Records from a collection:
───
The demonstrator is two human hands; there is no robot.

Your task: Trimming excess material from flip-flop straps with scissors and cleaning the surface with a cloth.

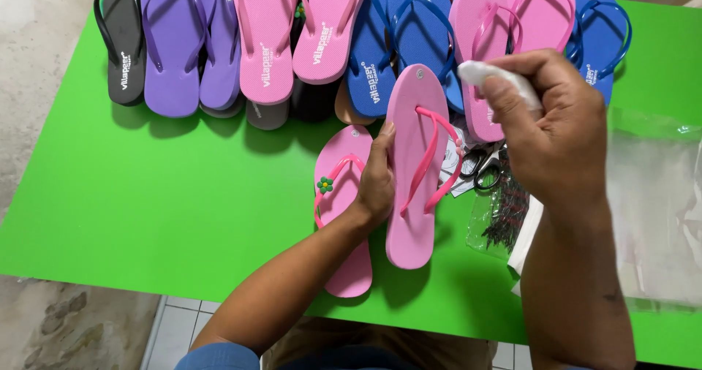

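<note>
My left hand (374, 180) grips the left edge of a pink flip-flop (411, 224) with a darker pink strap, holding it tilted over the green table (161, 194). A second pink flip-flop (344, 260) with a small green flower on its strap lies flat just left of it, partly under my left wrist. My right hand (556, 132) hovers to the right of the held flip-flop, closed around a small white cloth (486, 74) that sticks out past the fingers.
Along the far edge of the table stands a row of flip-flops: black (123, 48), purple (175, 55), pink (265, 48), blue (417, 19). Black scissors (482, 167), a small bag of dark pieces (501, 216) and clear plastic bags (654, 202) lie at the right.
</note>
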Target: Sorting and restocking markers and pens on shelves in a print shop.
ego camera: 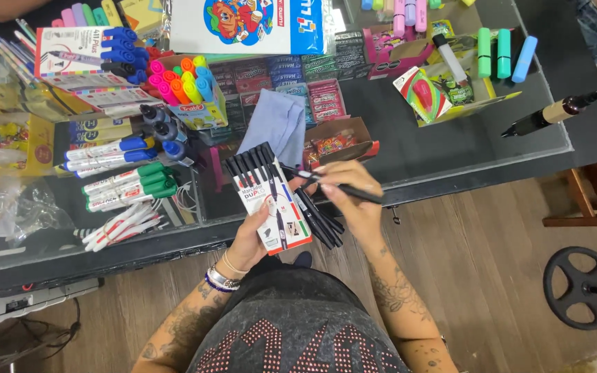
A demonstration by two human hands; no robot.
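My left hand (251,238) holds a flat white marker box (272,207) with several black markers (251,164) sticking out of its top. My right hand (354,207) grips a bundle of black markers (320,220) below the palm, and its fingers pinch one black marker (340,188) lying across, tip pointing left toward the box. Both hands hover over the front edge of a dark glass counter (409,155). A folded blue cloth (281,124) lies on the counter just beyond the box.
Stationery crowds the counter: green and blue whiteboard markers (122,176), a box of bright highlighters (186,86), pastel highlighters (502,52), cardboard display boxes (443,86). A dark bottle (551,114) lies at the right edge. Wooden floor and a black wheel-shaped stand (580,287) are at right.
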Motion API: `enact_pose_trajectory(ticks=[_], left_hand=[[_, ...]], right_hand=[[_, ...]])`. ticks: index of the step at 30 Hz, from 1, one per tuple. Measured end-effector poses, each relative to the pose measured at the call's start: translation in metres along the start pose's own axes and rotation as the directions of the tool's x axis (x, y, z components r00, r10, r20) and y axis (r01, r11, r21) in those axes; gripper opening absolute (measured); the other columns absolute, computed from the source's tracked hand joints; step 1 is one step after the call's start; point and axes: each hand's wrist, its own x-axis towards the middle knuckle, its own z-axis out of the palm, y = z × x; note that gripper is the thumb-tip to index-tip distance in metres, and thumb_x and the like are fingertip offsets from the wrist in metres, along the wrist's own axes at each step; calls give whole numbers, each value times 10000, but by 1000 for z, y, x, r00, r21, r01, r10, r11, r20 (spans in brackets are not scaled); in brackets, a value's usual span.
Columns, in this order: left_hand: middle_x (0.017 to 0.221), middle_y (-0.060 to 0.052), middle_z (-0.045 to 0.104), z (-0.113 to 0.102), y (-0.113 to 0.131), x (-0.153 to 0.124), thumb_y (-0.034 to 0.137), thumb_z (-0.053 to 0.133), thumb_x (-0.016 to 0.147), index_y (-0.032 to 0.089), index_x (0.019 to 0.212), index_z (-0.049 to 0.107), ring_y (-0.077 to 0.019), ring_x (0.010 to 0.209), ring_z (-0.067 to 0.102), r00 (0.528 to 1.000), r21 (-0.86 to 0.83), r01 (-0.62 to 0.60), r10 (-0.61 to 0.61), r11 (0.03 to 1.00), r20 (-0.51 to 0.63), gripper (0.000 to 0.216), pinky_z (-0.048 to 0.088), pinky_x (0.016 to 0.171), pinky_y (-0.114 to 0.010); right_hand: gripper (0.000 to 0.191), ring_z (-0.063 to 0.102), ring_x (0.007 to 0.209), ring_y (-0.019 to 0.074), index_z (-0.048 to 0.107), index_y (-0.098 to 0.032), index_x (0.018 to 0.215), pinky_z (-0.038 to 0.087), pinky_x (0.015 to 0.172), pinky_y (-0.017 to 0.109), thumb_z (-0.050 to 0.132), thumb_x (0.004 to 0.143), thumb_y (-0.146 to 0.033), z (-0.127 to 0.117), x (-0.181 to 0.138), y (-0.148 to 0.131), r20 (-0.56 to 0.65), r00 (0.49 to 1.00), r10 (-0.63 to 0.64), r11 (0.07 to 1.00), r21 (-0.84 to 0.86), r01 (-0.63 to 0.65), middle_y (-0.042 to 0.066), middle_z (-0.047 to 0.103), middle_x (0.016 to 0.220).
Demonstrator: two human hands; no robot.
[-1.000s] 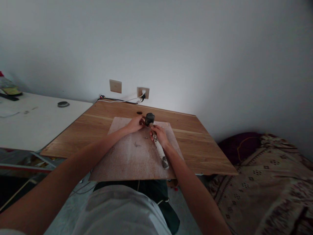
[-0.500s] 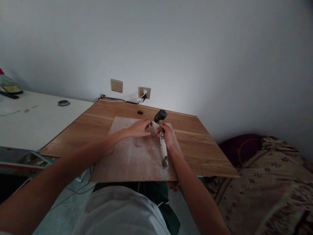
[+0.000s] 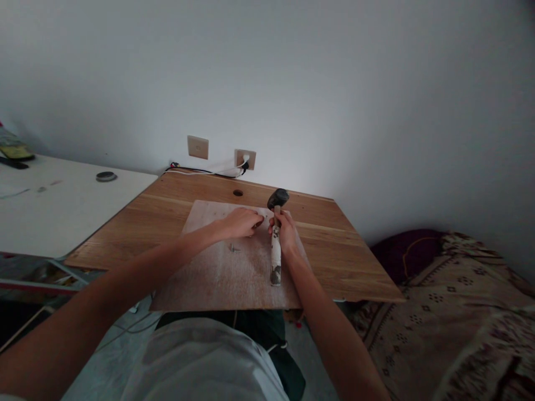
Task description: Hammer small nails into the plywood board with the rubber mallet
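Observation:
My right hand is wrapped around a hammer near its dark head, the worn white-and-brown handle pointing back toward me over the board. To its left, my left hand is closed, thumb and fingers drawn together low over the far part of the board. Whatever it may pinch is too small to make out. Beneath both hands lies a thin reddish-brown wooden board. A few small metal nails rest on it, nearer to me than my left hand.
The board lies on a wood-grain table against the wall. A white table adjoins at left, with a round dark lid and a bottle. Cables run along the back to a wall socket. Patterned bedding is at right.
My left hand has gone from spread fingers to a closed pinch over the board. My right hand still grips the hammer, which has turned slightly, its handle end swinging left.

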Motion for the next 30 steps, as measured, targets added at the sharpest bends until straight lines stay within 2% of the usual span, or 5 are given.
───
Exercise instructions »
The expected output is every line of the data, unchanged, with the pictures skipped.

Solution »
The demonstrator is two human hands; there is no robot.

Your task: Trimming excess material from flip-flop straps with scissors and cleaning the surface with a cloth.


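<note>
My left hand (374, 180) grips the left edge of a pink flip-flop (411, 224) with a darker pink strap, holding it tilted over the green table (161, 194). A second pink flip-flop (344, 260) with a small green flower on its strap lies flat just left of it, partly under my left wrist. My right hand (556, 132) hovers to the right of the held flip-flop, closed around a small white cloth (486, 74) that sticks out past the fingers.
Along the far edge of the table stands a row of flip-flops: black (123, 48), purple (175, 55), pink (265, 48), blue (417, 19). Black scissors (482, 167), a small bag of dark pieces (501, 216) and clear plastic bags (654, 202) lie at the right.
</note>
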Target: Sorting and restocking markers and pens on shelves in a print shop.
ego camera: 
A demonstration by two human hands; no robot.
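My left hand (251,238) holds a flat white marker box (272,207) with several black markers (251,164) sticking out of its top. My right hand (354,207) grips a bundle of black markers (320,220) below the palm, and its fingers pinch one black marker (340,188) lying across, tip pointing left toward the box. Both hands hover over the front edge of a dark glass counter (409,155). A folded blue cloth (281,124) lies on the counter just beyond the box.
Stationery crowds the counter: green and blue whiteboard markers (122,176), a box of bright highlighters (186,86), pastel highlighters (502,52), cardboard display boxes (443,86). A dark bottle (551,114) lies at the right edge. Wooden floor and a black wheel-shaped stand (580,287) are at right.
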Motion API: `enact_pose_trajectory(ticks=[_], left_hand=[[_, ...]], right_hand=[[_, ...]])`. ticks: index of the step at 30 Hz, from 1, one per tuple. Measured end-effector poses, each relative to the pose measured at the call's start: translation in metres along the start pose's own axes and rotation as the directions of the tool's x axis (x, y, z components r00, r10, r20) and y axis (r01, r11, r21) in those axes; gripper opening absolute (measured); the other columns absolute, computed from the source's tracked hand joints; step 1 is one step after the call's start; point and axes: each hand's wrist, its own x-axis towards the middle knuckle, its own z-axis out of the palm, y = z × x; note that gripper is the thumb-tip to index-tip distance in metres, and thumb_x and the like are fingertip offsets from the wrist in metres, along the wrist's own axes at each step; calls give whole numbers, each value times 10000, but by 1000 for z, y, x, r00, r21, r01, r10, r11, r20 (spans in brackets are not scaled); in brackets, a value's usual span.
Columns, in this order: left_hand: middle_x (0.017 to 0.221), middle_y (-0.060 to 0.052), middle_z (-0.045 to 0.104), z (-0.113 to 0.102), y (-0.113 to 0.131), x (-0.153 to 0.124), thumb_y (-0.034 to 0.137), thumb_z (-0.053 to 0.133), thumb_x (-0.016 to 0.147), index_y (-0.032 to 0.089), index_x (0.019 to 0.212), index_z (-0.049 to 0.107), ring_y (-0.077 to 0.019), ring_x (0.010 to 0.209), ring_z (-0.067 to 0.102), r00 (0.528 to 1.000), r21 (-0.86 to 0.83), r01 (-0.62 to 0.60), r10 (-0.61 to 0.61), r11 (0.03 to 1.00), r20 (-0.51 to 0.63), gripper (0.000 to 0.216), pinky_z (-0.048 to 0.088), pinky_x (0.016 to 0.171), pinky_y (-0.114 to 0.010); right_hand: gripper (0.000 to 0.191), ring_z (-0.063 to 0.102), ring_x (0.007 to 0.209), ring_y (-0.019 to 0.074), index_z (-0.048 to 0.107), index_y (-0.098 to 0.032), index_x (0.018 to 0.215), pinky_z (-0.038 to 0.087), pinky_x (0.015 to 0.172), pinky_y (-0.017 to 0.109), thumb_z (-0.050 to 0.132), thumb_x (0.004 to 0.143), thumb_y (-0.146 to 0.033), z (-0.127 to 0.117), x (-0.181 to 0.138), y (-0.148 to 0.131), r20 (-0.56 to 0.65), r00 (0.49 to 1.00), r10 (-0.63 to 0.64), r11 (0.07 to 1.00), r21 (-0.84 to 0.86), r01 (-0.63 to 0.65), middle_y (-0.042 to 0.066), middle_z (-0.047 to 0.103), middle_x (0.016 to 0.220).
Demonstrator: two human hands; no robot.
[-1.000s] 
[-0.500s] 
[+0.000s] 
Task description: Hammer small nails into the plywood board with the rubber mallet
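Observation:
My right hand is wrapped around a hammer near its dark head, the worn white-and-brown handle pointing back toward me over the board. To its left, my left hand is closed, thumb and fingers drawn together low over the far part of the board. Whatever it may pinch is too small to make out. Beneath both hands lies a thin reddish-brown wooden board. A few small metal nails rest on it, nearer to me than my left hand.
The board lies on a wood-grain table against the wall. A white table adjoins at left, with a round dark lid and a bottle. Cables run along the back to a wall socket. Patterned bedding is at right.
My left hand has gone from spread fingers to a closed pinch over the board. My right hand still grips the hammer, which has turned slightly, its handle end swinging left.
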
Motion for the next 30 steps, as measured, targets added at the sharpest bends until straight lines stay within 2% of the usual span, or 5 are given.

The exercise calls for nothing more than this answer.